Por el contrario, el Pacto Social de 1973 fue un ajuste expansivo (subieron salarios, PIB y agregados monetarios), se apreció el tipo de cambio real y no hubo ajuste fiscal. Todo centrado en “coincidencias programáticas” y un plan trianual que logró bajar la inflación… un año.
En el otro extremo aparece la convertibilidad, que pulverizó la inflación a costa de una grave desarticulación productiva y un desempleo muy elevado, pero que además requirió de un masivo flujo de dólares y un violento ajuste previo (la cuasi-hiper de 1989 y el draconiano recorte fiscal y monetario de 1990). Nada de eso está disponible hoy.

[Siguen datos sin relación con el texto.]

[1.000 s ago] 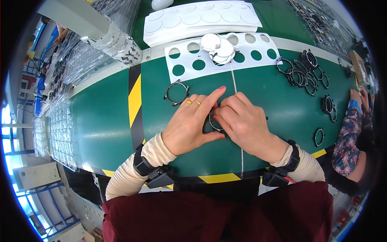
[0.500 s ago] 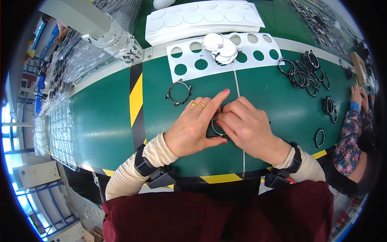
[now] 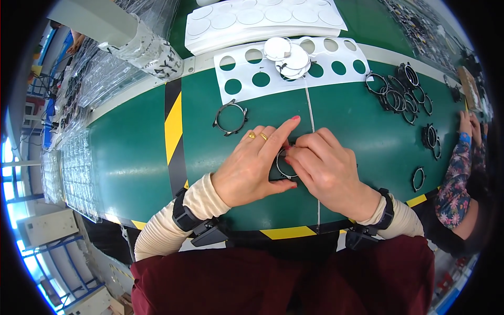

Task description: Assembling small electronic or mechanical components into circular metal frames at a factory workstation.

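A thin black ring [image 3: 280, 167] with a pale inner edge rests at the green table in front of me, partly covered by my fingers. My left hand [image 3: 245, 169] is curled around its left side, thumb at the lower edge, index finger stretched past the top. At the ring's upper right, my right hand [image 3: 331, 172] is closed in a pinch; what lies between its fingertips is hidden. Another black ring [image 3: 231, 118] with small tabs lies beyond my left hand.
Behind are a white sheet with round holes [image 3: 247, 92], loose white discs [image 3: 296, 59] and a stack of white sheets [image 3: 265, 31]. Several black rings [image 3: 394, 100] lie to the right, with a single ring [image 3: 418, 179] nearer. At far right is a co-worker's sleeve [image 3: 452, 181].
My right hand has shifted slightly right, uncovering a little more of the ring. My left hand keeps its hold. The whole view has moved slightly.
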`<state>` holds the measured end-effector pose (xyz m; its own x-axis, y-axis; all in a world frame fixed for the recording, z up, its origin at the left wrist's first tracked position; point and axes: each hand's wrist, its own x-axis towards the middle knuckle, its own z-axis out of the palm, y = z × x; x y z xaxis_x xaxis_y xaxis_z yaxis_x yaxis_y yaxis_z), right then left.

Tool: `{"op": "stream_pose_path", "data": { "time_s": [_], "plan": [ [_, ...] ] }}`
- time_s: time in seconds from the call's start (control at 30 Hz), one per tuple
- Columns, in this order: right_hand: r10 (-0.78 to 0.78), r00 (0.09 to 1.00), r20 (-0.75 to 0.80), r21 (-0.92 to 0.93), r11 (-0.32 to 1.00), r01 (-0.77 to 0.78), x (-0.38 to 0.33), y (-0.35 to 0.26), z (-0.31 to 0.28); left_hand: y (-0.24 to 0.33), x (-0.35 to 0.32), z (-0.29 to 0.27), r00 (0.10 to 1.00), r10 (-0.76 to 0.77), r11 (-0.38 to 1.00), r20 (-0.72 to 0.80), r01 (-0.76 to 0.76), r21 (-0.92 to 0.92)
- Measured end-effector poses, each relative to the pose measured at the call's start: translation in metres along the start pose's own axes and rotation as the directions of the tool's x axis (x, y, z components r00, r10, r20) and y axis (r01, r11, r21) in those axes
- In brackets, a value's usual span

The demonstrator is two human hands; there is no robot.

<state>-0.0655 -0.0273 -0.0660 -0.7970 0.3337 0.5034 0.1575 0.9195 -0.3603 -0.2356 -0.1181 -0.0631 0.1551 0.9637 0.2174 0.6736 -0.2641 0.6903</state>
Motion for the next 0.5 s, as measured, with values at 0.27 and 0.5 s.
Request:
{"op": "stream_pose_path", "data": {
  "time_s": [0.27,0.5],
  "plan": [
    [-0.007,1.0,0.003,0.014,1.0,0.007,-0.0022,0.0033,0.0028,-0.0015,0.0006,0.002,1.0,-0.002,1.0,0.002,0.002,0.001],
    [-0.052,0.998,0.028,0.028,0.998,0.051,-0.0059,0.0046,-0.0008,-0.0001,-0.0006,0.0056,1.0,0.007,1.0,0.004,-0.007,0.01]
  ]
}}
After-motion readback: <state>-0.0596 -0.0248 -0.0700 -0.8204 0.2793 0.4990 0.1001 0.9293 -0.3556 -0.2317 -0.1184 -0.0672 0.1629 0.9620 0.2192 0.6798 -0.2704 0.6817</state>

Massa ya tiene en la cancha varios instrumentos estabilizadores. El ajuste del gasto primario en términos reales es significativo, para cualquier comparación de este período de gobierno. Las tasas de interés vuelven a ser positivas, como en la era Macri. Se viene acelerando la depreciación diaria del peso y las tarifas públicas abandonan sus tiempos populistas. Habrá quienes digan que no es lo suficientemente agresivo para bajar la inflación, pero lo cierto es que el viraje hacia la ortodoxia es innegable. Es un ajuste peronista inserto en un equilibrio social inestable.
Sin embargo, una anatomía más adecuada y quizá posible para cierta estabilización de los precios hasta el final de la gestión Fernández requiere de otros elementos. El principal, dólares en las reservas para estabilizar las expectativas una vez decidida la devaluación. En 1959 los dólares ingresaron por el fuerte impulso a la inversión extranjera directa, aportes del FMI y la liberalización del mercado de capitales, que llevó el déficit de cuenta corriente por encima de los 4 puntos del PBI en 1961. En 1985 las reservas fueron apuntaladas por el FMI y el Tesoro norteamericano. En 1991, por las privatizaciones y el seguro de cambio de la convertibilidad.

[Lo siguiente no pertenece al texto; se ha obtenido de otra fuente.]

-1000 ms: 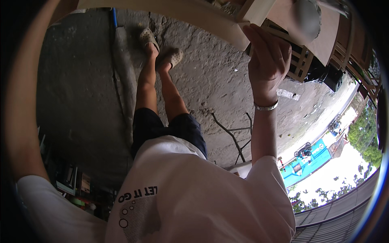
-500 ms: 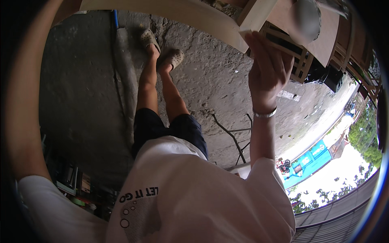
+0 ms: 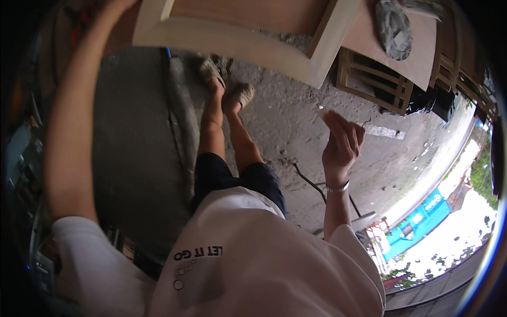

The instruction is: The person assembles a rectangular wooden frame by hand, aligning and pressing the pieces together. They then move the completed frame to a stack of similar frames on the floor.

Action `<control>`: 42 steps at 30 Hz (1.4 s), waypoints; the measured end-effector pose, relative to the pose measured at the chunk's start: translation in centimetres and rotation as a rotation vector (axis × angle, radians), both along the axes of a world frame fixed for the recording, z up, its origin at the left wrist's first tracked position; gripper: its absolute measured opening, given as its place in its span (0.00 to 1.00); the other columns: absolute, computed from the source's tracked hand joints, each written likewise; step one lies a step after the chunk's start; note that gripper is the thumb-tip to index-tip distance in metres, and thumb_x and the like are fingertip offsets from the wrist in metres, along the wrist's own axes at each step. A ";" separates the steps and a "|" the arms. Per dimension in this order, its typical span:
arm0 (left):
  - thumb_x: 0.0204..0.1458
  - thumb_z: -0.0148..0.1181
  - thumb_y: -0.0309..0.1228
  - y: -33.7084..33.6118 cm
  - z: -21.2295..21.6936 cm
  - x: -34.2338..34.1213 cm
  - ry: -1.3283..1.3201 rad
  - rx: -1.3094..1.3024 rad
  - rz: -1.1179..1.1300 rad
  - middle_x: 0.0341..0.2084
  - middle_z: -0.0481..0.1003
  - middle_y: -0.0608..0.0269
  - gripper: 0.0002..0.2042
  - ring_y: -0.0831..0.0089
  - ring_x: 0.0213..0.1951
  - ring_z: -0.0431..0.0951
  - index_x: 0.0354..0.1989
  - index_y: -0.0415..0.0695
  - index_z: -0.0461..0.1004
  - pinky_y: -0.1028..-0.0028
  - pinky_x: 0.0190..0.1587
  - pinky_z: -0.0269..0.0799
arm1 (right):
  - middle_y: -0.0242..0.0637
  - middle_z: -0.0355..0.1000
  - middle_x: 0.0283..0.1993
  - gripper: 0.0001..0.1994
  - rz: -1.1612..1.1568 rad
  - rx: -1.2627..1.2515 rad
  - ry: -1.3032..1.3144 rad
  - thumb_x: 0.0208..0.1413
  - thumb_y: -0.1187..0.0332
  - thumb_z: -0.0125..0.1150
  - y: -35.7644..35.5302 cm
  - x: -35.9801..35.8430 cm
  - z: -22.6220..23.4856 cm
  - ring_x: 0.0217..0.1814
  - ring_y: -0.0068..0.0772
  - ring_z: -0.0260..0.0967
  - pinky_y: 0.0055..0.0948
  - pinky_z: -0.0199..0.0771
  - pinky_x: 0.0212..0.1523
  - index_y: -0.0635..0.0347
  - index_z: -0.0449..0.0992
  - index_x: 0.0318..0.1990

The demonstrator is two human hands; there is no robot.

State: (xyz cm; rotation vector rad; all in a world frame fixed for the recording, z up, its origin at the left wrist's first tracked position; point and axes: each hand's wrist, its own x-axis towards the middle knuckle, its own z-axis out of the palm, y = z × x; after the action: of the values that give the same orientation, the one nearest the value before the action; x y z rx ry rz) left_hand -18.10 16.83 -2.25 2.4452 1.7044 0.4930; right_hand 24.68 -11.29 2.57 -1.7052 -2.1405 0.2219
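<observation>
Here's the wooden frame [image 3: 227,43], up ahead at the top of my view: smooth, pale, square-cornered, its near rail running left to right and dipping toward the right corner, a side rail angling up and away. My left hand [image 3: 122,3] is cut off beside its left end, so I can't tell its grip. My right fingers, on the right hand [image 3: 340,150], are bunched narrow, apart from the wood, seemingly on a blurred pale bit [image 3: 321,113]. Right of that, a grey, rough oval mass [image 3: 388,24] rests on a thin panel [image 3: 417,66]; below, gritty floor [image 3: 296,116].
</observation>
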 end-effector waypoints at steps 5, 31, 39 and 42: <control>0.64 0.50 0.40 2.4 0.0 0.3 -0.165 0.252 -0.356 0.60 0.71 0.54 0.19 0.53 0.63 0.67 0.62 0.50 0.71 0.60 0.66 0.60 | 0.33 0.79 0.45 0.08 -0.682 -0.424 1.114 0.65 0.74 0.54 -3.8 -3.5 0.6 0.45 0.25 0.73 0.26 0.71 0.43 0.61 0.79 0.46; 0.58 0.62 0.42 -4.6 3.4 5.0 -0.898 -0.770 0.325 0.23 0.69 0.64 0.18 0.74 0.28 0.68 0.32 0.38 0.70 0.70 0.33 0.67 | 0.39 0.74 0.53 0.05 -0.595 -0.207 2.025 0.67 0.70 0.53 6.3 -11.3 3.4 0.63 0.38 0.68 0.44 0.65 0.65 0.58 0.72 0.47; 0.64 0.55 0.45 -14.5 6.3 6.8 -1.125 -1.008 0.711 0.28 0.71 0.61 0.19 0.77 0.28 0.71 0.38 0.37 0.72 0.73 0.28 0.71 | 0.36 0.73 0.54 0.06 -0.679 -0.621 1.734 0.65 0.73 0.55 8.3 -6.2 2.3 0.57 0.28 0.70 0.31 0.69 0.61 0.62 0.74 0.46; 0.65 0.53 0.43 -17.4 3.1 7.1 -0.993 -0.861 0.683 0.29 0.71 0.60 0.18 0.76 0.28 0.72 0.39 0.37 0.72 0.73 0.30 0.72 | 0.35 0.76 0.39 0.05 -0.618 -0.512 0.842 0.59 0.75 0.60 12.3 1.0 6.3 0.37 0.24 0.70 0.27 0.71 0.40 0.65 0.77 0.41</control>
State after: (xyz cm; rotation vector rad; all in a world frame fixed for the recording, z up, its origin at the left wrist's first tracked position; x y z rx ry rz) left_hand -11.03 -0.55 0.87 0.7613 1.6554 0.6664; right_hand 25.69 1.02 8.89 -1.9428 -0.9443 1.1320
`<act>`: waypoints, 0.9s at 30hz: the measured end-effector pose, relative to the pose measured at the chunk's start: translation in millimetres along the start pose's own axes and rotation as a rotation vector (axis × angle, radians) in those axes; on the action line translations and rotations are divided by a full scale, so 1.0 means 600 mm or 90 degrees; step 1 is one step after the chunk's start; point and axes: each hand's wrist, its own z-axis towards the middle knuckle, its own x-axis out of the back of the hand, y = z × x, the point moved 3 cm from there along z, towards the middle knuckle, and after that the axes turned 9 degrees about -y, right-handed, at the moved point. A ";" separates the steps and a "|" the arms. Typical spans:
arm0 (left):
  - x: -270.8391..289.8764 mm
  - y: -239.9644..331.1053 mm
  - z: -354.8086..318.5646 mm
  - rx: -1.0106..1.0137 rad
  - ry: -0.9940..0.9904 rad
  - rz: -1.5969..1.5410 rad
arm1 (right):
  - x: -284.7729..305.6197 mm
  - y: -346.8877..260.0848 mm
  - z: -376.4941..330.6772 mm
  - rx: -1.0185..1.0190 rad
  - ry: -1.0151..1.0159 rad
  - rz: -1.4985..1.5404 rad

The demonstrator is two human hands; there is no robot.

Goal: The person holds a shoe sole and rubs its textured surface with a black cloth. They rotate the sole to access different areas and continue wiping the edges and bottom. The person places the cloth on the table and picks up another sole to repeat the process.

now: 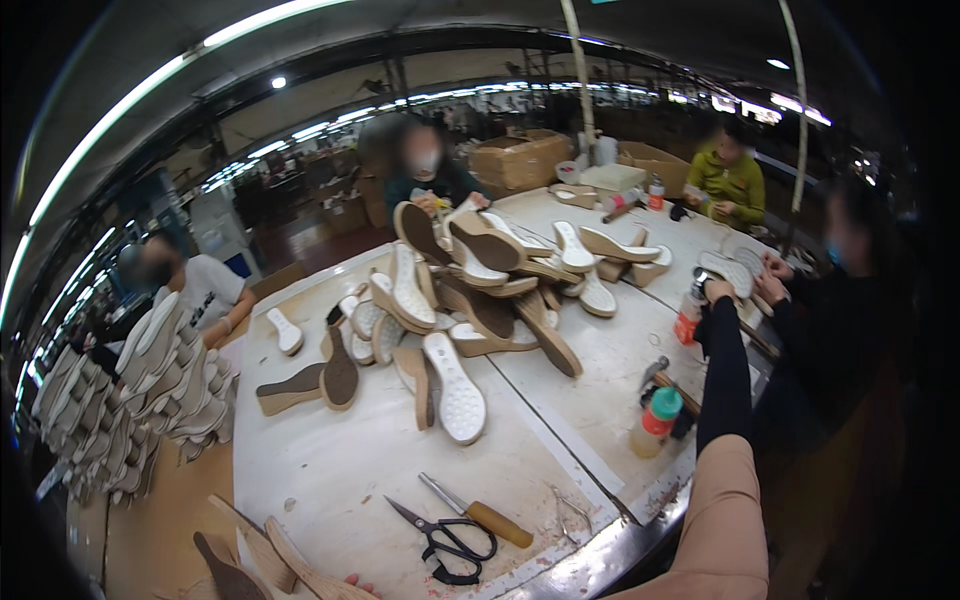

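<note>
At the lower edge, the fingertips of my left hand (361,584) curl past the edge of a tan wedge shoe sole (300,567); the rest of that hand is hidden. My right arm stretches far across the table's right side. Closed at its end, my right hand (718,291) is at the top of a bottle with a red label (686,326); its fingers are small and partly hidden. Between my arms lie black-handled scissors (450,540) and a knife with a wooden handle (497,522). Another dark-faced wedge sole (226,570) lies at the lower left.
Wedge soles (410,285) are heaped mid-table (330,455). Stacked soles (175,375) stand at left. A green-capped bottle (655,425) and hammer (654,372) are beside my right arm. A co-worker (835,290) handles a white sole (727,272) near my right hand; other people sit around the table.
</note>
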 end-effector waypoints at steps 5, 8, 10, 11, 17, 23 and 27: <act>-0.013 0.025 -0.035 -0.021 0.006 0.051 | -0.119 0.005 0.000 0.013 -0.058 -0.071; -0.034 0.023 -0.032 -0.024 0.002 0.035 | -0.093 0.006 0.009 0.027 -0.043 -0.099; -0.054 0.025 -0.028 -0.045 0.015 0.046 | -0.061 0.025 0.025 0.025 -0.029 -0.121; -0.038 0.023 -0.021 -0.056 0.033 0.052 | -0.065 0.015 0.023 0.036 -0.029 -0.123; -0.049 0.028 -0.025 -0.072 0.035 0.053 | -0.026 0.031 0.054 0.068 -0.001 -0.126; -0.038 0.035 -0.036 -0.110 0.059 -0.016 | -0.047 0.018 0.066 0.166 0.017 -0.107; -0.039 0.031 -0.030 -0.103 0.058 0.030 | 0.105 -0.021 0.076 0.360 0.134 -0.022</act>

No solo eso. Esta inflación, un bestia que cambió de forma en los últimos años y se volvió más resistente, demanda acciones para reducir la inercia, el ajuste de contratos (salarios incluidos) mirando la inflación pasada. Es probable que no se necesite, como en 1985, un “desagio”, pero sí un congelamiento posterior a la corrección y ruptura de contratos.
El riesgo de espiralización sigue latente si no se anclan las expectativas (para lo que se necesitan suficientes dólares en las reservas del Banco Central), y siguen sin aparecer señales claras respecto de la política salarial.
La estabilización es un camino doloroso, que demanda tiempo (escaso para este gobierno) y coordinación. Si sus costos iniciales se sostienen políticamente y las reformas y acuerdos son creíbles, la inflación empieza a ceder. ¿Massa cuenta con opciones menos duras? Seguir con este ritmo inflacionario es condenarse a una rápida aceleración. ¿Podrá instrumentar cierta estabilización en el último año de gobierno, elecciones mediante? Casi siempre, las temporadas en el quinto piso del Ministerio no son como se quieren, sino como se pueden.